Chroniques

par gilles charlassier

Amadigi | Amadis
opéra de Georg Friedrich Händel

Athénée Théâtre Louis-Jouvet, Paris
- 29 janvier 2019
À l'Athénée Théâtre Louis-Jouvet (Paris), Amadigi de Georg Friedrich Händel
© michael bunet

Le genre lyrique ne reste pas confiné dans les grandes maisons, pas toujours exemptes d’inerties diverses. Sous la houlette de Patrice Martinet, l’Athénée Théâtre Louis-Jouvet propose une saison qui tire parti des contraintes d’une salle aux dimensions modestes, en explorant, souvent, un répertoire méconnu. Si le corpus händélien ne répond pas exactement à cette définition, Amadigi présenté par Jérôme Corréas et son ensemble Les Paladins, en coproduction avec cinq institutions franciliennes, participe du renouvellement des pratiques contemporaines du monde de l’opéra.

La modestie des moyens fait échapper à la tyrannie, parfois dispendieuse, du metteur en scène. Créé en 1715, à Londres – au moment où, en France, le Siècle du Roi Soleil rejoint sa sépulture – avec force machines prodigieuses, selon un usage baroque aujourd’hui traduit en conceptions à l’occasion iconoclastes, l’ouvrage déploie une profusion de sentiments, guerriers et amoureux, traduits ici avec une économie remarquable, à rebours du style originel. Pour ne pas être inédit, le minimalisme de la scénographie de Bernard Lévy pousse le dépouillement théâtral et visuel dans ses ultimes retranchements, propices sans doute à une tournée qui ne peut s’aventurer dans une logistique lourde. Habillés par Nathalie Prats, les personnages dévoilent leurs émotions et affects devant un panneau aux teintes modulées par les lumières de Christian Pinaud et le travail vidéographique de Patrick Garbit – incrusté, ainsi que le rappelle le programme, de projections textuelles par Romain Vuillet, qui ne traumatisent pas la mémoire. Les vertus symboliques des couleurs ne s’abîment pas, cependant, dans des correspondances trop stéréotypées et servent d’abord d’écrin aux numéros vocaux de solistes résumés à leurs propres cordes.

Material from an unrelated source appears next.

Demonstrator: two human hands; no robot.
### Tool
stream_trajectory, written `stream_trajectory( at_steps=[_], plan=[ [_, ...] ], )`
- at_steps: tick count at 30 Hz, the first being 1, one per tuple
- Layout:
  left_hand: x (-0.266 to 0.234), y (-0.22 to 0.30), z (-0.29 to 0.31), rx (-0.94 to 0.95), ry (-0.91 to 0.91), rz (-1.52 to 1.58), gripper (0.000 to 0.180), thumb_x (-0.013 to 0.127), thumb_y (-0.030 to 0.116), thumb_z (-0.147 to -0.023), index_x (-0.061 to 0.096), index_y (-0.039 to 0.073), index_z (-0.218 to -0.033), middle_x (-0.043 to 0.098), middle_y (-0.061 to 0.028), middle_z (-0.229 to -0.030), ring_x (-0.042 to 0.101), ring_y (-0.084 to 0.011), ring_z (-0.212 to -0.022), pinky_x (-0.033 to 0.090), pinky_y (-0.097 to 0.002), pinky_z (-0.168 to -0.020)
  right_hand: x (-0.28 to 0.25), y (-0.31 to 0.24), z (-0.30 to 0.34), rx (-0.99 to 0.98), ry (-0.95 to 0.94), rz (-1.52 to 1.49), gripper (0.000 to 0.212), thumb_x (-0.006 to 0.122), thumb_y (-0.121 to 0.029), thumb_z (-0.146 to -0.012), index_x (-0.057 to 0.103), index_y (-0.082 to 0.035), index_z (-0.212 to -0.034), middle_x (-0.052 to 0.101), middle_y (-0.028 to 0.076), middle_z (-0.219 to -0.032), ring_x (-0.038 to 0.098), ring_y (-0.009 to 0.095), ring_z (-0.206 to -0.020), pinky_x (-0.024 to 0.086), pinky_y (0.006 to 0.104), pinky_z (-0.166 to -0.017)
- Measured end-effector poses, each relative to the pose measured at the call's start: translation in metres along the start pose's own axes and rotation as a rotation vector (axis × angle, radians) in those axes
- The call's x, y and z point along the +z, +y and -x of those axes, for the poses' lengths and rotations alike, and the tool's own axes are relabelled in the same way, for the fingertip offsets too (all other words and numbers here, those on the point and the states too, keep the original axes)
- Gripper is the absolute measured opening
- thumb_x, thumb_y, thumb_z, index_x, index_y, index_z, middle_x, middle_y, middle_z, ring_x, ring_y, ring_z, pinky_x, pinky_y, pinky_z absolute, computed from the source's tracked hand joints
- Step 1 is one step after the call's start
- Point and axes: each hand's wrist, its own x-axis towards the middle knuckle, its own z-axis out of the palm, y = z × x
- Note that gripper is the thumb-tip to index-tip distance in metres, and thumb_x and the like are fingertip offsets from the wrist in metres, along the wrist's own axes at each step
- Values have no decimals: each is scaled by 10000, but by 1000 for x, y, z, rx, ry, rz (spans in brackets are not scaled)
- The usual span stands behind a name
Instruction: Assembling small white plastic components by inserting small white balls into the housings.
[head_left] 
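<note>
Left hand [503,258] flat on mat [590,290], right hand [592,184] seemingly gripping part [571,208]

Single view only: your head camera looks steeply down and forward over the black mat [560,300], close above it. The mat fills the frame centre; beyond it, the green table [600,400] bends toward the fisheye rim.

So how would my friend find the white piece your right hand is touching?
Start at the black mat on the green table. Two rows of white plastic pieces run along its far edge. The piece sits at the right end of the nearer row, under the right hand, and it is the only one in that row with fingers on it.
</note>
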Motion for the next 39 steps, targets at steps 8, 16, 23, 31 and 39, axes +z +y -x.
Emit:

Dans le rôle-titre, Sophie Pondjiclis remplace, avec vaillance et intensité expressive, Rodrigo Ferreira, initialement prévu. L’équivalence entre mezzo et contre-ténor ne perturbe pas trop un équilibre dont la tradition interprétative fournit maint précédents, d’autant que l’homogénéité du timbre et de l’émission ne dépare point l’incarnation. En Oriana, Amel Brahim-Djelloul fait valoir le babil fruité et aérien qui caractérise sa séduction inimitable. Le soprano français touche par une sincérité évidente dans les tourments du cœur. Melissa jalouse, Aurélia Legay appuie un dramatisme qui prend le pas sur la balance stylistique. Ultime élément du quatuor amoureux, Dardano revient à la solide Séraphine Cotrez.

On le devine, avec cette distribution condensée : la réduction de la composante visuelle du spectacle se retrouve dans la partition, résumée à ses péripéties essentielles. La direction de Jérôme Corréas ne l’appauvrit pas pour autant, préservant la saveur des couleurs et des textures, au delà d’attaques çà et là un peu émulsionnées. La vingtaine de musiciens respire les affinités électives qui mêlent harmonieusement l’articulation dramatique de récitatifs jamais asséchés et la sensibilité des airs, évitant généralement toute redondance, comme autant de portraits sur fond d’abstraction scénographique, à peine meublée par deux figurants qui pourront titiller certaines jumelles.